_Work required:_
From the listing below, output only the lines starting at the line that has "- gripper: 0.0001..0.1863" and ending at the line that has "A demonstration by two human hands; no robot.", exactly as they appear, ends included.

_Given data:_
=== Begin Enclosure ===
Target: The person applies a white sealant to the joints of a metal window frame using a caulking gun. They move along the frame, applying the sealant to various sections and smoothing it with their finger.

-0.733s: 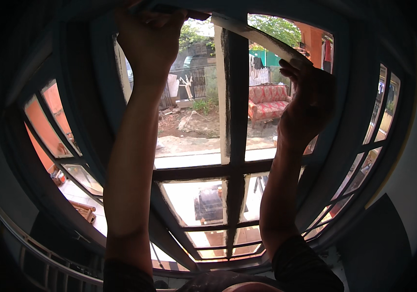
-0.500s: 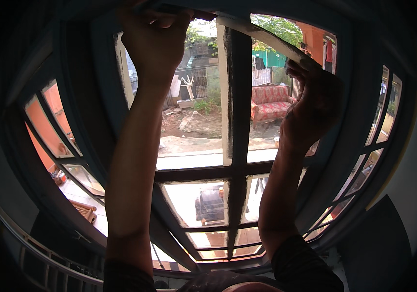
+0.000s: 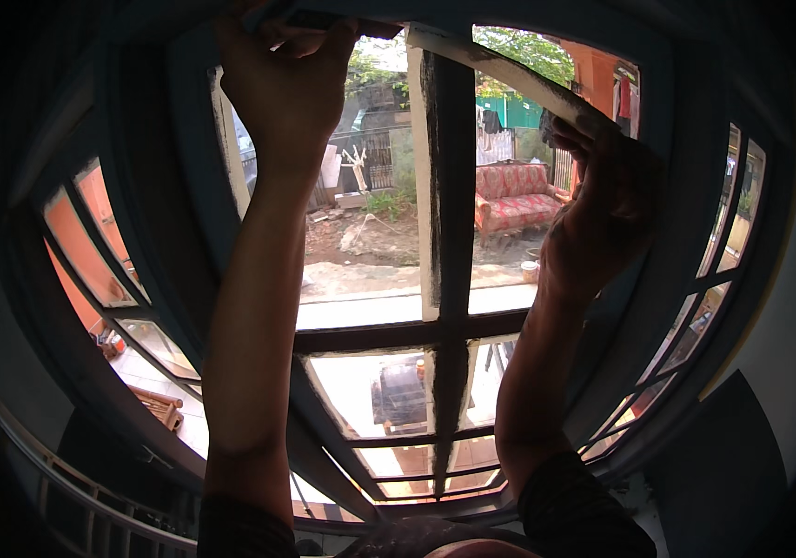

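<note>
My left hand (image 3: pixel 282 88) is raised at the top of the window, fingers closed on a dark flat piece (image 3: pixel 379 28) along the dark upper frame (image 3: pixel 556 19). A pale strip with dark, ragged smudges (image 3: pixel 510 70), apparently tape, runs slanting down from the top of the middle bar to my right hand (image 3: pixel 603 205). That hand is at the right side of the pane, its shadowed fingers curled onto the strip's lower end. Another pale, dark-edged strip (image 3: pixel 430 186) lies upright along the middle bar (image 3: pixel 454 186).
Side windows (image 3: pixel 100 260) (image 3: pixel 714 242) flank me. Metal rails (image 3: pixel 110 511) show at lower left, a dark panel (image 3: pixel 714 456) at lower right. Through the glass are a red patterned sofa (image 3: pixel 519 195), a fence, plants, hanging clothes and a dark table (image 3: pixel 398 395).
My right hand has moved a little right and down with the end of the slanting strip. My left hand has shifted only slightly and stays at the top.
</note>
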`<act>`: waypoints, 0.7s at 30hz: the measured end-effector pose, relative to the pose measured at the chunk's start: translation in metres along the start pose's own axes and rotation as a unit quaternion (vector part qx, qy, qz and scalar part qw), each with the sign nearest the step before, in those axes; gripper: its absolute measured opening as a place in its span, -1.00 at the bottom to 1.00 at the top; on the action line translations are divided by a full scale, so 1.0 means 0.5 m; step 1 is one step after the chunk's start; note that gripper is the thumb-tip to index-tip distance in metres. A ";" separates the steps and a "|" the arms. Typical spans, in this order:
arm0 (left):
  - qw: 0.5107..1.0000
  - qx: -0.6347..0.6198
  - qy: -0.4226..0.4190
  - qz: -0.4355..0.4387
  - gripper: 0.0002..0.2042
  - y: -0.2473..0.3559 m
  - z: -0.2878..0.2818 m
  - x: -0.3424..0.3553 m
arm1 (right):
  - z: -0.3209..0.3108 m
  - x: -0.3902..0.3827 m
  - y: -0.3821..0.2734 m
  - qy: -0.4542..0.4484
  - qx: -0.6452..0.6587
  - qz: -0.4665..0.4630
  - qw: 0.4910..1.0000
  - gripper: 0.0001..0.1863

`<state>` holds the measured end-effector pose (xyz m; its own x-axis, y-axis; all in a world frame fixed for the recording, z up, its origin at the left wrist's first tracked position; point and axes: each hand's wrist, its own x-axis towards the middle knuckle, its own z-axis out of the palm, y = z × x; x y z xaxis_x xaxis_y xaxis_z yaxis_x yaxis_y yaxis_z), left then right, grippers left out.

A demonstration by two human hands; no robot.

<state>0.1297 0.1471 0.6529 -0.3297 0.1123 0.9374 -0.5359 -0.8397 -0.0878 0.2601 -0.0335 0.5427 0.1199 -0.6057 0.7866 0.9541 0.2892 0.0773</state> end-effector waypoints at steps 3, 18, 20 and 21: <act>1.000 0.003 -0.014 -0.020 -0.37 0.018 -0.003 0.000 | -0.001 0.001 0.005 -0.008 -0.001 -0.009 1.000 -0.91; 0.992 -0.006 -0.106 -0.075 -0.47 0.015 -0.024 0.020 | 0.013 -0.003 -0.008 -0.025 -0.012 -0.025 0.999 -0.85; 0.990 -0.071 -0.120 -0.029 -0.47 -0.024 -0.030 0.024 | 0.019 -0.005 -0.018 -0.022 -0.004 -0.006 1.000 -0.85; 0.986 -0.106 -0.127 -0.009 -0.46 -0.027 -0.027 0.023 | 0.018 -0.006 -0.022 -0.021 -0.002 0.004 1.000 -0.85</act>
<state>0.1228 0.1670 0.6604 -0.1281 -0.0332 0.9912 -0.6994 -0.7056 -0.1140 0.2466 -0.0280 0.5450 0.1158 -0.5710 0.8128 0.9542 0.2913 0.0686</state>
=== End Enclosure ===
_Solution for this exercise:_
  - gripper: 0.0001..0.1863

`<state>` holds the measured end-effector pose (xyz m; its own x-axis, y-axis; all in a world frame fixed for the recording, z up, its origin at the left wrist's first tracked position; point and axes: each hand's wrist, its own x-axis towards the middle knuckle, its own z-axis out of the palm, y = z × x; x y z xaxis_x xaxis_y xaxis_z yaxis_x yaxis_y yaxis_z), left then right, grippers left out.

A demonstration by two human hands; no robot.

No more work remains on this exercise.